3. La structure nomadique de Crash Landing permet aussitôt de faire le lien avec une troisième phase de l’œuvre de Meg Stuart, à savoir les différents épisodes de Highway 101. La première représentation du tout premier Highway 101 a eu lieu en mars 2000 aux Studio’s du Kaaitheater. Si, durant les premières périodes de l’œuvre de Stuart, la peinture, la sculpture et toutes les autres composantes possibles des arts plastiques jouaient un rôle décisif, Meg Stuart confronte en substance, dans Highway 101, son étude du corps humain à l’architecture – à tous les paramètres spatiaux possibles – ainsi qu’à tous les types de nouveaux médias : ainsi, les paramètres temporels (par exemple la confrontation entre les images enregistrées à l’avance et le matériel live ou filmé en live) vont déterminer eux aussi la complexité de la représentation ainsi que l’expérience visuelle et auditive du spectateur.
Comme lors de la collaboration avec des artistes plastiques pour Insert Skin, l’espace et les nouveaux médias sont, dans Highway 101, totalement intégrés, absorbés. L’entièreté des Kaaitheaterstudio’s faisait partie intrinsèque de la représentation. Lors des éditions ultérieures à Vienne (Emballagenhalle), à Paris (Centre Pompidou) et de nouveau à Bruxelles (Plan K), de nouveaux spectacles ont à chaque fois été réalisés, qui utilisaient, respiraient, absorbaient les espaces présents. Dans ce contexte, les spectateurs décidaient de leur propre utilisation du temps et de l’espace ; ils se promenaient dans le spectacle comme dans une exposition.

4. Avec ALIBI (2001) et Visitors Only (2003), ses spectacles les plus récents, Meg Stuart renonce à l’exploration de l’espace libre pour travailler dans un contexte théâtral. Meg Stuart/Damaged Goods est entre-temps devenu, sur l’invitation de Christoph Marthaler, artiste en résidence au Schauspielhaus de Zürich et travaille aussi au Volksbühne de Berlin, deux grands théâtres qui ont donné envie à Stuart de se lancer dans l’étude de l’architecture plus traditionnelle du théâtre, avec sa division entre scène et espace public. En parallèle avec ces espaces – peut-être même sous l’inspiration de ces espaces ? –, d’autres éléments théâtraux font leur apparition dans son œuvre. Des textes sont intégrés dans les spectacles ; les artistes ne jouent pas de rôle, mais laissent tout de même deviner des personnages ; des personnages dont l’identité n’est pas fixe, mais est pour ainsi dire fluide, passe constamment d’un état à un autre. A côté des dégâts physiques de l’homme, tels qu’ils étaient déjà présents dans ses premières œuvres, surgissent aussi, maintenant, ses dégâts psychiques, les perturbations qui surviennent dans sa perception, dans sa mémoire. L’homme n’est pas maître de son propre corps, mais n’est pas non plus maître de son propre esprit. On dirait que Meg Stuart a suivi une voie qui mène de l’extérieur à l’intérieur du corps humain, du corps tordu à la tête désorientée. En parallèle, Anna Viebrock, la scénographe de ces deux spectacles, a construit des espaces intérieurs, au sens propre : une maison avec des pièces mais dans lesquelles aucun des personnages ne se sent vraiment chez lui…

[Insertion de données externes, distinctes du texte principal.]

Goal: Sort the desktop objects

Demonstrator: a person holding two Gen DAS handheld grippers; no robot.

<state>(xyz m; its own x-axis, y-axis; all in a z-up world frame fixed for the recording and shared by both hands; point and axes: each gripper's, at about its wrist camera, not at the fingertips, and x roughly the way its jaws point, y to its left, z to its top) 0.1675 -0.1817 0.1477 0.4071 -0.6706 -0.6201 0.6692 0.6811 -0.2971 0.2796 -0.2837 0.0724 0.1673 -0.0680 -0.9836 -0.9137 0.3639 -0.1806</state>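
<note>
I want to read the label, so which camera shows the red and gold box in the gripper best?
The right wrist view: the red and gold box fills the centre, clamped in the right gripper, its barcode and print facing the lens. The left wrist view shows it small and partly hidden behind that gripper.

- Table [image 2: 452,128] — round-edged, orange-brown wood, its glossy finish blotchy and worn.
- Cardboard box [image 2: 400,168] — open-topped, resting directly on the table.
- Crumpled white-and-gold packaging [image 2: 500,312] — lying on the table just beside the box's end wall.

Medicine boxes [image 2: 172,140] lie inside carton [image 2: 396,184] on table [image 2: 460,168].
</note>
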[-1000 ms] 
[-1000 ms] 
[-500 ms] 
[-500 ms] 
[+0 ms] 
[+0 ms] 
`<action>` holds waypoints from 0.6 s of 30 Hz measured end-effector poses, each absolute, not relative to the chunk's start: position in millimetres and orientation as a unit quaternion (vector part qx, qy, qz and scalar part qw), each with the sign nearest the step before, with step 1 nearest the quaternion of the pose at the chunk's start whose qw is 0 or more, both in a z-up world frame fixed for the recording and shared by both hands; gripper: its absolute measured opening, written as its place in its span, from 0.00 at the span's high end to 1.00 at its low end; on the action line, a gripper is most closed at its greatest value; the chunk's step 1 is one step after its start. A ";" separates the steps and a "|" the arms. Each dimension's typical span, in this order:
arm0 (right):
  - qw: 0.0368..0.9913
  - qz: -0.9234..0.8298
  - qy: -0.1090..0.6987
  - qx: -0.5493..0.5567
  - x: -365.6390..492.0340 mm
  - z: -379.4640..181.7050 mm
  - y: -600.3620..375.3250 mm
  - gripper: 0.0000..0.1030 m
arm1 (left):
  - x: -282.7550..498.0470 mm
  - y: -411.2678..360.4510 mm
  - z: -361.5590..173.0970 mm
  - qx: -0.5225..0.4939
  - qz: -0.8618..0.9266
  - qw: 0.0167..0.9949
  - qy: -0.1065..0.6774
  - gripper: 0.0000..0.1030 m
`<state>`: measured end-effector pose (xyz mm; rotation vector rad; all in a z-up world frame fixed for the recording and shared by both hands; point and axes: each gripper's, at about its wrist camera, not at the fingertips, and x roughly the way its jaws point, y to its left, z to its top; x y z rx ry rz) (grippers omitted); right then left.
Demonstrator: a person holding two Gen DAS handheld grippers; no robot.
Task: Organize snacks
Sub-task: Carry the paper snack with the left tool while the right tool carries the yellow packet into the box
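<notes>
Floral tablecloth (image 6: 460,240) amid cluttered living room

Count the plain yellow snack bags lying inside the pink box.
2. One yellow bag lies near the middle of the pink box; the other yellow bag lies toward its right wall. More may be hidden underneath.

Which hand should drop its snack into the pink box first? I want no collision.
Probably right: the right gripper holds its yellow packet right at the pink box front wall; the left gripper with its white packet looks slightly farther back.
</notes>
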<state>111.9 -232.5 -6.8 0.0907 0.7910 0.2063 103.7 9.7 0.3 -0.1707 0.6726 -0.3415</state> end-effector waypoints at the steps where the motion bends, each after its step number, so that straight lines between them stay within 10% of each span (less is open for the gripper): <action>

La peinture, les arts plastiques, l’architecture, les nouveaux médias, le théâtre… Meg Stuart continue son exploration systématique du mouvement, de l’art et de la réalité. Telle une scientifique rigoureuse, elle revendique la liberté de poser, avec d’autres, toutes les questions possibles et imaginables, et de continuer à les poser, sans tabous, sur base de critères qui doivent être sans cesse à nouveau déterminés ou rejetés.